Huang Penghui, Cai Manqi, Lu Xinghua, McKennan Chris, Wang Jiebiao
Deparment of Biostatistics, University of Pittsburgh, Pittsburgh, PA, USA.
Department of Biomedical Informatics, University of Pittsburgh, Pittsburgh, PA, USA.
bioRxiv. 2023 Mar 16:2023.03.15.532820. doi: 10.1101/2023.03.15.532820.
Bulk transcriptomics in tissue samples reflects the average expression levels across different cell types and is highly influenced by cellular fractions. As such, it is critical to estimate cellular fractions to both deconfound differential expression analyses and infer cell type-specific differential expression. Since experimentally counting cells is infeasible in most tissues and studies, cellular deconvolution methods have been developed as an alternative. However, existing methods are designed for tissues consisting of clearly distinguishable cell types and have difficulties estimating highly correlated or rare cell types. To address this challenge, we propose Hierarchical Deconvolution (HiDecon) that uses single-cell RNA sequencing references and a hierarchical cell type tree, which models the similarities among cell types and cell differentiation relationships, to estimate cellular fractions in bulk data. By coordinating cell fractions across layers of the hierarchical tree, cellular fraction information is passed up and down the tree, which helps correct estimation biases by pooling information across related cell types. The flexible hierarchical tree structure also enables estimating rare cell fractions by splitting the tree to higher resolutions. Through simulations and real data applications with the ground truth of measured cellular fractions, we demonstrate that HiDecon significantly outperforms existing methods and accurately estimates cellular fractions.

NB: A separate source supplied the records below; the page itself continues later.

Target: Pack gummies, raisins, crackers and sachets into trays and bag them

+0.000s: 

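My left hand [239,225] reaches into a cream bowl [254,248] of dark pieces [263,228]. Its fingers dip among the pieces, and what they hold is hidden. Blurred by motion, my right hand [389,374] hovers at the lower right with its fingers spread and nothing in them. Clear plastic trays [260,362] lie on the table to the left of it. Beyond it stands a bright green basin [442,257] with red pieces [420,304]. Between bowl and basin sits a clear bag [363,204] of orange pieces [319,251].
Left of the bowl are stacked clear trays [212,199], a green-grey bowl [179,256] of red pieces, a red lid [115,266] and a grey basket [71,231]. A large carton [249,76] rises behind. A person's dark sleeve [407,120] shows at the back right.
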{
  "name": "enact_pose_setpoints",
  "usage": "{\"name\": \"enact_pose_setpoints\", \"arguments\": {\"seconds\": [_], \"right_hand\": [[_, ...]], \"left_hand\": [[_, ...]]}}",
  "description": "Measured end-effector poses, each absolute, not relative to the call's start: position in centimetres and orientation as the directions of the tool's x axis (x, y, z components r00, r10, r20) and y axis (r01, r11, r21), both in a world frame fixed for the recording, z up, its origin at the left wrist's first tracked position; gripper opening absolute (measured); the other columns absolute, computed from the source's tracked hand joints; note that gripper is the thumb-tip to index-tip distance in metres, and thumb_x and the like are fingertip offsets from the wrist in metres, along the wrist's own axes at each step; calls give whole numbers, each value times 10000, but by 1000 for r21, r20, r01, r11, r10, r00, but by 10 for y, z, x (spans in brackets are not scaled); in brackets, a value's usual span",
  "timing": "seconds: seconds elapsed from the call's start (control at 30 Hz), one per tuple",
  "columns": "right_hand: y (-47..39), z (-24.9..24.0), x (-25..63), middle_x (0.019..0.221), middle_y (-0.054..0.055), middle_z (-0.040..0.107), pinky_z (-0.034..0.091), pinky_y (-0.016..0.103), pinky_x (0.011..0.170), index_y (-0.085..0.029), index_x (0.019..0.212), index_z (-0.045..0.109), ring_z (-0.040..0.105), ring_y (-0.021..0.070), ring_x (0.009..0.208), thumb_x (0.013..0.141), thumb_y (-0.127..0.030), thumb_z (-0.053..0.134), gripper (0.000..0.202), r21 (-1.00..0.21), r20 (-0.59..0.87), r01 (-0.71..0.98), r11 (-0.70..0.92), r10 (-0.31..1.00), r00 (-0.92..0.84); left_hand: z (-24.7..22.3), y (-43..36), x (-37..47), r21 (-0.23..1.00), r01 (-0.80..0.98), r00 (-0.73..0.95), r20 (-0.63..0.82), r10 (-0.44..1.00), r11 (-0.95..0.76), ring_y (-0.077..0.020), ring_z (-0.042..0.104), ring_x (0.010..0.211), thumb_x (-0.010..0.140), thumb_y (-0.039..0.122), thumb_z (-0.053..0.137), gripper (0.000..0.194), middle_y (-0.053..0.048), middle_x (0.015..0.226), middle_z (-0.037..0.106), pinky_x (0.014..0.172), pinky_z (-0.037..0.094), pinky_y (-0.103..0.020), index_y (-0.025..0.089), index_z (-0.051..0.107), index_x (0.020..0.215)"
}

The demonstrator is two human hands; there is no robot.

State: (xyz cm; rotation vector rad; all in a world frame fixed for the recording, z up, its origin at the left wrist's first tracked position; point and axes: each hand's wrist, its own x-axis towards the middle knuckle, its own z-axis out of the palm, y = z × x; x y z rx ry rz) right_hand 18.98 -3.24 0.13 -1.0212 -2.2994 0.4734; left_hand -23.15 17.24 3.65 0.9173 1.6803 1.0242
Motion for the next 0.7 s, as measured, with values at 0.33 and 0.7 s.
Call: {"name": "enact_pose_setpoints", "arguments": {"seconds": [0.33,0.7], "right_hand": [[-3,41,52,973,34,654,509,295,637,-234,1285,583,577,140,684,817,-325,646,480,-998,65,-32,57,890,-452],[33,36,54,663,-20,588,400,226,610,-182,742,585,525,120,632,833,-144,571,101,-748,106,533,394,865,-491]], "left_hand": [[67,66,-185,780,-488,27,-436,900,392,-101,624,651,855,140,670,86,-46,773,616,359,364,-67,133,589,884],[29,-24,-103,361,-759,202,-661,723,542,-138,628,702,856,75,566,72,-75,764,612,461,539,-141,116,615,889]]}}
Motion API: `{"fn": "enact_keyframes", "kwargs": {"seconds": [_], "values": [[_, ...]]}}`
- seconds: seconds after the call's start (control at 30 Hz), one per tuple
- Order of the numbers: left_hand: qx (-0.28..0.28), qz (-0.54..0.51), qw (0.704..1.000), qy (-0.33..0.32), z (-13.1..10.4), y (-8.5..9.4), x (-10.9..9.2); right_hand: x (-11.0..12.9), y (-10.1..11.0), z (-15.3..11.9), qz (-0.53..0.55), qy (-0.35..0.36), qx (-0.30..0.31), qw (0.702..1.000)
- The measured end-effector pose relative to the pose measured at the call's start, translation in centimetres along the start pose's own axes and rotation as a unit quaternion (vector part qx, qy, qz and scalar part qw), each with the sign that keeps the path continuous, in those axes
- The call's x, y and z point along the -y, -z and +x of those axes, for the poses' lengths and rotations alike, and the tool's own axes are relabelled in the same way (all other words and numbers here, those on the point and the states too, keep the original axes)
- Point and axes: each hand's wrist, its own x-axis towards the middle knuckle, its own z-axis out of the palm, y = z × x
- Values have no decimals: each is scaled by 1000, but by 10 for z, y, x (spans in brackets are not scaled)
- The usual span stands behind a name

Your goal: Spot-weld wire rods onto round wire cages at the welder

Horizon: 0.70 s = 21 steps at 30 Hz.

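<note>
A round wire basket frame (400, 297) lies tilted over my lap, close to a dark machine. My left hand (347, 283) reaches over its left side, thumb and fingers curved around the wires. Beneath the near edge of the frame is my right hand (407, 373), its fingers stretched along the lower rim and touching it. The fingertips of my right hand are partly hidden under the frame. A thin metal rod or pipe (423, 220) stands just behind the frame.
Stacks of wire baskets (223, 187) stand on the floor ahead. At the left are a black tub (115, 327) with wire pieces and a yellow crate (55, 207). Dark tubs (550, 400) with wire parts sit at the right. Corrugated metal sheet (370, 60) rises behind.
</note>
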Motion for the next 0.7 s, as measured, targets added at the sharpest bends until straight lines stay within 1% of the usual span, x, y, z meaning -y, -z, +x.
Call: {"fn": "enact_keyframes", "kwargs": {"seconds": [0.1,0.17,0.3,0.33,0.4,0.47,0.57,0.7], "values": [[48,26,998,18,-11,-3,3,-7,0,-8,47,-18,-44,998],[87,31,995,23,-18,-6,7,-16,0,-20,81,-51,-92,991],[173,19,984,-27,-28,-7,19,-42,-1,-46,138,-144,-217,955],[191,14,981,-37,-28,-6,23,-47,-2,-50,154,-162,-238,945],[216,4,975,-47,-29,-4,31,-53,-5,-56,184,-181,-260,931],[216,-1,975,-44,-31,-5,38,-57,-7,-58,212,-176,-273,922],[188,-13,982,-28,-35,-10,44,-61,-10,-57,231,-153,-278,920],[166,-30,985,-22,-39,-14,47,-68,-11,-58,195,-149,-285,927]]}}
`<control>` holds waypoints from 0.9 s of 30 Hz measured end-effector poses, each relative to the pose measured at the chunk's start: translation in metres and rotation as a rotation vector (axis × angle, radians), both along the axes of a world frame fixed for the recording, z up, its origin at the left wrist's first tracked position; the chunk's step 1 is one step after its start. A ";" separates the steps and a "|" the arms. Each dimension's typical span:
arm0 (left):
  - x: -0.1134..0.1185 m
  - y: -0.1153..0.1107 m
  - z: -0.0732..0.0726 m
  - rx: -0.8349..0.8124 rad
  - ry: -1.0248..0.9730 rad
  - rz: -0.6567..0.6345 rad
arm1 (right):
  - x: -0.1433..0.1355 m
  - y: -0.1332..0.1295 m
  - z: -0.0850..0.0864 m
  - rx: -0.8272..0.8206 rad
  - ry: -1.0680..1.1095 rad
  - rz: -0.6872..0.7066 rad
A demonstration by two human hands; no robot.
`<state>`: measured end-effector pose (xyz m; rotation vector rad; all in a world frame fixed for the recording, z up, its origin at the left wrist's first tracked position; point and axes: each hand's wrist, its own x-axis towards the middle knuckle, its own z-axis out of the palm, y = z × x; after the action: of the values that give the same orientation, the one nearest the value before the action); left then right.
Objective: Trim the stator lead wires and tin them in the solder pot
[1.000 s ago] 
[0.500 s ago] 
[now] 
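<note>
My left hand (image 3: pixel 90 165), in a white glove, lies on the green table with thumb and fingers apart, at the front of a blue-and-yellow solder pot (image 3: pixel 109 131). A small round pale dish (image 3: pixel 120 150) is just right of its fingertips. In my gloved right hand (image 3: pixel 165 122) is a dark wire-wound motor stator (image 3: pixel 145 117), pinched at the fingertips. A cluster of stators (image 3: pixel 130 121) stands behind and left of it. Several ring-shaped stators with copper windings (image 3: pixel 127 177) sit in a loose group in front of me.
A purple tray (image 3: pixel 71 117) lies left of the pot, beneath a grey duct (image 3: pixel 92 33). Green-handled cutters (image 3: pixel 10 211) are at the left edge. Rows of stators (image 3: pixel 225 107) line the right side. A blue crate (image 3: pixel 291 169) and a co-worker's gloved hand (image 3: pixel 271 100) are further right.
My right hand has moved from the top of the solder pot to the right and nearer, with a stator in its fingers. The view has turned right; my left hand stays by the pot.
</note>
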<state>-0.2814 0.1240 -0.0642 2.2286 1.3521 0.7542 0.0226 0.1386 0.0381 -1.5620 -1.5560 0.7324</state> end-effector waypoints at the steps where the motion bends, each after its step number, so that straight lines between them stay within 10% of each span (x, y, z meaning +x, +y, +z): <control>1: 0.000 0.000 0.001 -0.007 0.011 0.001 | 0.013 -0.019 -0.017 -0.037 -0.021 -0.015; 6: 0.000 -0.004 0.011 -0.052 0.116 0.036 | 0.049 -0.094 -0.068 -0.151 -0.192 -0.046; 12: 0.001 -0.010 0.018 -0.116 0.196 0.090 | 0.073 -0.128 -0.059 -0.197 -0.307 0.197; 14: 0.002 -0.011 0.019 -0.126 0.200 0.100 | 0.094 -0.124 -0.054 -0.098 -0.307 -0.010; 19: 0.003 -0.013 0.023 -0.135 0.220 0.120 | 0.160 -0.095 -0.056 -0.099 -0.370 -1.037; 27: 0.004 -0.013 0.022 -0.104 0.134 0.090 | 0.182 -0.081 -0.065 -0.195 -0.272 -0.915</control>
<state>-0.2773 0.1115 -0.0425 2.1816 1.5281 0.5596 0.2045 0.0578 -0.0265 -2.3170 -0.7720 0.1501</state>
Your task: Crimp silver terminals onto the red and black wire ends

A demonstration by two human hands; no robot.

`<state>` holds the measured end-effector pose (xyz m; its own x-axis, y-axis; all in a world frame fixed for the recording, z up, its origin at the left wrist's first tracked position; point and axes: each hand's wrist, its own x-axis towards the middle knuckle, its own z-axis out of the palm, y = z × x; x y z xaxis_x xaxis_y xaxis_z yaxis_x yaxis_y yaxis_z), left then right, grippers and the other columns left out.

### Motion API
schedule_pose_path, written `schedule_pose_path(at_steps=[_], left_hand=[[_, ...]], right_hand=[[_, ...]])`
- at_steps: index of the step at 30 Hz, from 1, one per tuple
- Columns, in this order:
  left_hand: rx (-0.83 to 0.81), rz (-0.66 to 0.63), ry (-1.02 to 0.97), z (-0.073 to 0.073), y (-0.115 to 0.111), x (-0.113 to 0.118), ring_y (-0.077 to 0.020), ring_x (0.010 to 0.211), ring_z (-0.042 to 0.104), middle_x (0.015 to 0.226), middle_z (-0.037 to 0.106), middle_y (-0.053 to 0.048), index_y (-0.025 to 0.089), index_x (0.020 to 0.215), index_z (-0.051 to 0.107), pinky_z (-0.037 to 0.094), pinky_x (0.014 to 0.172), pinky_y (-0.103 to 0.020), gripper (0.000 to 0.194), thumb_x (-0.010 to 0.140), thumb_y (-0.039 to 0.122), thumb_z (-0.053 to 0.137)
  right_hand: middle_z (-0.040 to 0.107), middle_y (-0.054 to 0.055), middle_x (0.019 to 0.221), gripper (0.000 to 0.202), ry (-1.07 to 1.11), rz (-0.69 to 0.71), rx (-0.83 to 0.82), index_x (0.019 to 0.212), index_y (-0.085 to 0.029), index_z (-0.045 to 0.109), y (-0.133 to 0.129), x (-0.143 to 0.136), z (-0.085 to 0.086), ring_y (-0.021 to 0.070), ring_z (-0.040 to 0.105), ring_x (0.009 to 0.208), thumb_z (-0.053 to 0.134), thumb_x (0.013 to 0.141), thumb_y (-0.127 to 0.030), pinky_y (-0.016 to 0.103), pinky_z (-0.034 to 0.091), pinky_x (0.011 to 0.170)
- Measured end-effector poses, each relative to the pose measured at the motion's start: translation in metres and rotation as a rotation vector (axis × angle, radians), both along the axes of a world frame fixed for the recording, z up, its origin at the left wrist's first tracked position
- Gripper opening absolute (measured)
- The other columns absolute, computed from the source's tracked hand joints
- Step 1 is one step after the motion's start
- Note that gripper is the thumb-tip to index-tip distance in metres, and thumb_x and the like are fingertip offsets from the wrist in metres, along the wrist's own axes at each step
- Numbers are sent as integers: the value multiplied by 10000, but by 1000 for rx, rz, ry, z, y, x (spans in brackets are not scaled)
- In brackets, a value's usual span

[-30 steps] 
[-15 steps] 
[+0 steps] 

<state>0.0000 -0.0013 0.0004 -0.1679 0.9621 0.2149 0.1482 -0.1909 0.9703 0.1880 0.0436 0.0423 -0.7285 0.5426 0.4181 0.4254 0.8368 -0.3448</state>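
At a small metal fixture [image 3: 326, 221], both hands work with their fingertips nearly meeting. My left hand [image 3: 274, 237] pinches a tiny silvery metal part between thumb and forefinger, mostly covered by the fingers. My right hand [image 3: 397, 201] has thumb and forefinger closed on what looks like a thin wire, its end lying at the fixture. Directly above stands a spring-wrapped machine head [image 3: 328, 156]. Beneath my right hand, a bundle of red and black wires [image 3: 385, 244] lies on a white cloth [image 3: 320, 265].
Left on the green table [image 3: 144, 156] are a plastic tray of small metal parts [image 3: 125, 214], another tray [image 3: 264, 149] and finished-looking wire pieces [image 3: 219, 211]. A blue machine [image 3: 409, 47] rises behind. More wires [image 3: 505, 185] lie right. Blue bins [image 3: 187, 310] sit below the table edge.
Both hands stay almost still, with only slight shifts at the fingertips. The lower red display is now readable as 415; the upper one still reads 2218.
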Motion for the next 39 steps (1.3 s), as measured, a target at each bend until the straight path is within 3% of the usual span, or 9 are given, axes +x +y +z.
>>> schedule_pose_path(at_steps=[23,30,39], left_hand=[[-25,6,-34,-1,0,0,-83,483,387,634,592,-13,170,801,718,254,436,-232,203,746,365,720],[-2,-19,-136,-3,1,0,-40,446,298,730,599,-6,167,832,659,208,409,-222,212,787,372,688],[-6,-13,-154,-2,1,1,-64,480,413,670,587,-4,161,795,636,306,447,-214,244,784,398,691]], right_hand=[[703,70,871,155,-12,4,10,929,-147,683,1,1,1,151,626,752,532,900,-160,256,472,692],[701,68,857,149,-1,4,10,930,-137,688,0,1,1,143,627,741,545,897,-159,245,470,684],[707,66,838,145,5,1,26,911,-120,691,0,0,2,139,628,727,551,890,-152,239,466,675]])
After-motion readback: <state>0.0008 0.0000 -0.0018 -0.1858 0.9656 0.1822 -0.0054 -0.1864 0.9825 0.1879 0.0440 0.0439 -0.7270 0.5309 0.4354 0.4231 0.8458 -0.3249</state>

组织样本中的批量转录组学反映了不同细胞类型的平均表达水平,并受到细胞比例的高度影响。因此,估计细胞比例对于消除差异表达分析的混淆以及推断细胞类型特异性差异表达至关重要。由于在大多数组织和研究中通过实验计数细胞是不可行的,因此已经开发了细胞反卷积方法作为替代方法。然而,现有方法是为具有明显可区分细胞类型的组织设计的,在估计高度相关或罕见的细胞类型时存在困难。为了应对这一挑战,我们提出了分层反卷积(HiDecon)方法,该方法使用单细胞RNA测序参考和分层细胞类型树,该树对细胞类型之间的相似性和细胞分化关系进行建模,以估计批量数据中的细胞比例。通过协调分层树各层之间的细胞比例,细胞比例信息在树中上下传递,这有助于通过汇总相关细胞类型的信息来纠正估计偏差。灵活的分层树结构还能够通过将树分割为更高分辨率来估计罕见细胞比例。通过基于测量的细胞比例的真实情况进行模拟和实际数据应用,我们证明HiDecon明显优于现有方法,并能准确估计细胞比例。